Punto quarto: ho sempre pensato che la chiesa fosse in cammino, che dovesse vivere nel presente, non lontana dalla realtà, dalla società. E la nostra epoca va veloce e sta affrontando cambiamenti impensati prima in tempi sorprendenti.
Non siamo più al tempo di Erode e nei secoli tutto è cambiato.
Punto quinto: a meno che non si abbia l’ardire di voler insegnare a Dio cosa fare😁 potrebbe pure essere che la chiesa del futuro, si aprirà al sacerdozio femminile, che si porrà domande sulla correttezza di certe decisioni ormai passate di secoli, che non interpretano più il sentire comune, o forse la Volontà di Dio?
Punto sesto: L’importanza femminile non si discute, basta leggere i Vangeli, senza preconcetti.
Punto settimo: Ho letto l’intervista e seguo con interesse Don Luigi Maria Epicoco, ma non ho interpretato le sue parole nel modo che lei intende.

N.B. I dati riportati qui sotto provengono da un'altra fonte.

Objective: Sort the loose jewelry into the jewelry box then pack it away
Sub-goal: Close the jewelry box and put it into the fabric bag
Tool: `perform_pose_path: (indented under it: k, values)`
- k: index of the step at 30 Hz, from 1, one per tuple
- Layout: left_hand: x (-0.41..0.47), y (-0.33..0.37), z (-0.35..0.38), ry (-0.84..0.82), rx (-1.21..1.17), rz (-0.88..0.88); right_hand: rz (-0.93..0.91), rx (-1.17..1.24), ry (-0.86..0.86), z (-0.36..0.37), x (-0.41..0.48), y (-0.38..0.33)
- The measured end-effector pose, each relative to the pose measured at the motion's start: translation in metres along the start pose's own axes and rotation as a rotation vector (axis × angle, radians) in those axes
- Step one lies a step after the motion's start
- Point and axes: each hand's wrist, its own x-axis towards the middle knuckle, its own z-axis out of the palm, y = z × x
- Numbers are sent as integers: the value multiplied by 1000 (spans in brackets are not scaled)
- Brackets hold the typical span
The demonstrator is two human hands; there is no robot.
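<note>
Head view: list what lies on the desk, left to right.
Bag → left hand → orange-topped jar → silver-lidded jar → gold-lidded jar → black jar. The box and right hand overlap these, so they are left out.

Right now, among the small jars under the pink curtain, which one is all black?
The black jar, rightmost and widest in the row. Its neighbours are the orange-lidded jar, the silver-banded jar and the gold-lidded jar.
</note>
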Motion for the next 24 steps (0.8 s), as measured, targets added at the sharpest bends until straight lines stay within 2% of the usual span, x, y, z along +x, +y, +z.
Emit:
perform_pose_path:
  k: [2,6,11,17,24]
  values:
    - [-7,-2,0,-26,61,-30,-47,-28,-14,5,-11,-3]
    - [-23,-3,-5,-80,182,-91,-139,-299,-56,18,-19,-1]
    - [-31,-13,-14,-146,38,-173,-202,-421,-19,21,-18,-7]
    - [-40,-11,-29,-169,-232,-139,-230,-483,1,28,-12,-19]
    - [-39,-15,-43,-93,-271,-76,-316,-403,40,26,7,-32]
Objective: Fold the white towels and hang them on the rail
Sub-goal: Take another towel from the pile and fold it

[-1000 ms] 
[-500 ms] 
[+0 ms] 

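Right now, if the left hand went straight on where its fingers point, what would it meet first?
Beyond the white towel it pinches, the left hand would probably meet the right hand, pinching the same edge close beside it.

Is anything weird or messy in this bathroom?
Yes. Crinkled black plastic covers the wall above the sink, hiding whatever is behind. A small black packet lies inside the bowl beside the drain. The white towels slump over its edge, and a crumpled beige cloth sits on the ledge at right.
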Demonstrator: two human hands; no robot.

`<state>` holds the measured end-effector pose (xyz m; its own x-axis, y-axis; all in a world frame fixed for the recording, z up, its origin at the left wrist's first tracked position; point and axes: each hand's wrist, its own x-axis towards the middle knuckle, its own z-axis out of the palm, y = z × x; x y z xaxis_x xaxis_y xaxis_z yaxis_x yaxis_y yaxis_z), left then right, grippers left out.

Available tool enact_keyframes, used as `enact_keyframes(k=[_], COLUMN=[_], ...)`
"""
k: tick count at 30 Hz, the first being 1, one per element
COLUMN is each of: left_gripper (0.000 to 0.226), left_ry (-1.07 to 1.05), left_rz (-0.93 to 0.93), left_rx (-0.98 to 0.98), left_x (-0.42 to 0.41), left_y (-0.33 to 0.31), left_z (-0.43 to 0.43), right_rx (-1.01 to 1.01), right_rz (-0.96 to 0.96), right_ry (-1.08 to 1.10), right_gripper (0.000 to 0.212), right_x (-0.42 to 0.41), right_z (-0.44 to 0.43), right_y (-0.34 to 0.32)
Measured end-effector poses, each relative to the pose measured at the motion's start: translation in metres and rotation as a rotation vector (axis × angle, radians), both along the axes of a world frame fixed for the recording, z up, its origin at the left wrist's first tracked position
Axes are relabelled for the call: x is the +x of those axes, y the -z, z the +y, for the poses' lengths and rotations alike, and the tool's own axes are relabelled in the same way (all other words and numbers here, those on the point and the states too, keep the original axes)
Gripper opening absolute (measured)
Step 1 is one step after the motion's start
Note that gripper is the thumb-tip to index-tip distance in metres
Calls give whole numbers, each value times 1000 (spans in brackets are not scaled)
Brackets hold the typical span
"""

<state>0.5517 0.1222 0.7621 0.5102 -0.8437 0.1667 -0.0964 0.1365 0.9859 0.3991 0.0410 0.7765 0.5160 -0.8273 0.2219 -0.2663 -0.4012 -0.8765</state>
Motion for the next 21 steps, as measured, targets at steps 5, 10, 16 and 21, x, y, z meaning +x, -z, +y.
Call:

Ma son punti di vista.
Punto ottavo: senza scomodare Sante che son riconosciute come Dottori della Chiesa, che hanno dato un enorme contributo nei secoli, basta guardare alla quotidianità, che é fatta anche di vita cristiana vissuta e attiva, non solo intesa come attività meramente concreta, parlo di vita interiore e di vita spirituale, o pensiamo che il loro forse invisibile, ma determinante contributo sia nascosto agli occhi di Dio?
Concludo dicendo che se anche un prete affermasse che la donna ha un ruolo di secondo piano, per me il convincimento lascerebbe il tempo che trova. Problemi suoi. Forse manca di studio, vita interiore e conoscenza di quel Cristo i cui insegnamenti pretende di conoscere.